▸ Work task: Reproduce the records below exactly, but only between the lines holding "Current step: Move" and "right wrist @", inclusive.

+++ Information given

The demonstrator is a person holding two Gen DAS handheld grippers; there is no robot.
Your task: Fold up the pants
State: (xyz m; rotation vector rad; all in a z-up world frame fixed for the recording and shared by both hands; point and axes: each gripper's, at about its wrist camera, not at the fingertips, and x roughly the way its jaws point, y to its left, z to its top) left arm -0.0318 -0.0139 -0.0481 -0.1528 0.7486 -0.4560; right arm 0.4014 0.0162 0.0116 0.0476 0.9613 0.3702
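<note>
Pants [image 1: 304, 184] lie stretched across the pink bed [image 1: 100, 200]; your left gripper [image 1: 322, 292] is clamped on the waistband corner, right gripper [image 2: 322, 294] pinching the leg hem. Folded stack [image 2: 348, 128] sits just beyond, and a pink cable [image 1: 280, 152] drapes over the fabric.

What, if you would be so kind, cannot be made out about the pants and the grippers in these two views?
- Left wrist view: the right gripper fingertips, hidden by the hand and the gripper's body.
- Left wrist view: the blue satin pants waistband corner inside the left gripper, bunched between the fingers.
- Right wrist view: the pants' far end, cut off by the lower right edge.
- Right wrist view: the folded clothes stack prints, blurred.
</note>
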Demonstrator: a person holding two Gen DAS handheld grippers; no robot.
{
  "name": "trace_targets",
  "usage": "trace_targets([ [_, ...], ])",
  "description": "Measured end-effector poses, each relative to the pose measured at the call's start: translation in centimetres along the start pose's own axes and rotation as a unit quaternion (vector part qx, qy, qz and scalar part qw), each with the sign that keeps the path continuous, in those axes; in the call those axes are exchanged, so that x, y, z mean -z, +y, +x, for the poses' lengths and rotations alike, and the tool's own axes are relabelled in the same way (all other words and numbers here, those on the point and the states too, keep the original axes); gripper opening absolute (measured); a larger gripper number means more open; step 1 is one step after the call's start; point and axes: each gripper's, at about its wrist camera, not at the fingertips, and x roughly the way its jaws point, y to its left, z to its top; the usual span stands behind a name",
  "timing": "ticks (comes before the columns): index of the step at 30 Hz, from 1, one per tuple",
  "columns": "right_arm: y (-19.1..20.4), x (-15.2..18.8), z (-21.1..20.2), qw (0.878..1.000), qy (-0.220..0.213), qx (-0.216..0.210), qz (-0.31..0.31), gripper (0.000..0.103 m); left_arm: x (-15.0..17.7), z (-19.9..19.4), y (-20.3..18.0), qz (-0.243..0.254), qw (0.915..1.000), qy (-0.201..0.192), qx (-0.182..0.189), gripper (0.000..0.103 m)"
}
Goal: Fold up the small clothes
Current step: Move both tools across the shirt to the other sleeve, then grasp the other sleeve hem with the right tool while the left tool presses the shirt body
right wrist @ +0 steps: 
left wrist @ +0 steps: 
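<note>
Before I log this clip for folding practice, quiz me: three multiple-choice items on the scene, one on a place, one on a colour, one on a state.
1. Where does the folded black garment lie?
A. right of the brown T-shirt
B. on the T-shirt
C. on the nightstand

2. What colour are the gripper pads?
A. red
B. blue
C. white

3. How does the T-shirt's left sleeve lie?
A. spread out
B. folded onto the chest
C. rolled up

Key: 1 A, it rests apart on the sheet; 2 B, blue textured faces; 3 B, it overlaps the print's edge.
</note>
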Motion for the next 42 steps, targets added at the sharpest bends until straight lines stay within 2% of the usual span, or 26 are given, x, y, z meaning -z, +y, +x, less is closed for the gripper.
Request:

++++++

▸ Task solution:
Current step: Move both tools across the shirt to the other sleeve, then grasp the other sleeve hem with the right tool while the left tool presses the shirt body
right wrist @ +0 steps: 

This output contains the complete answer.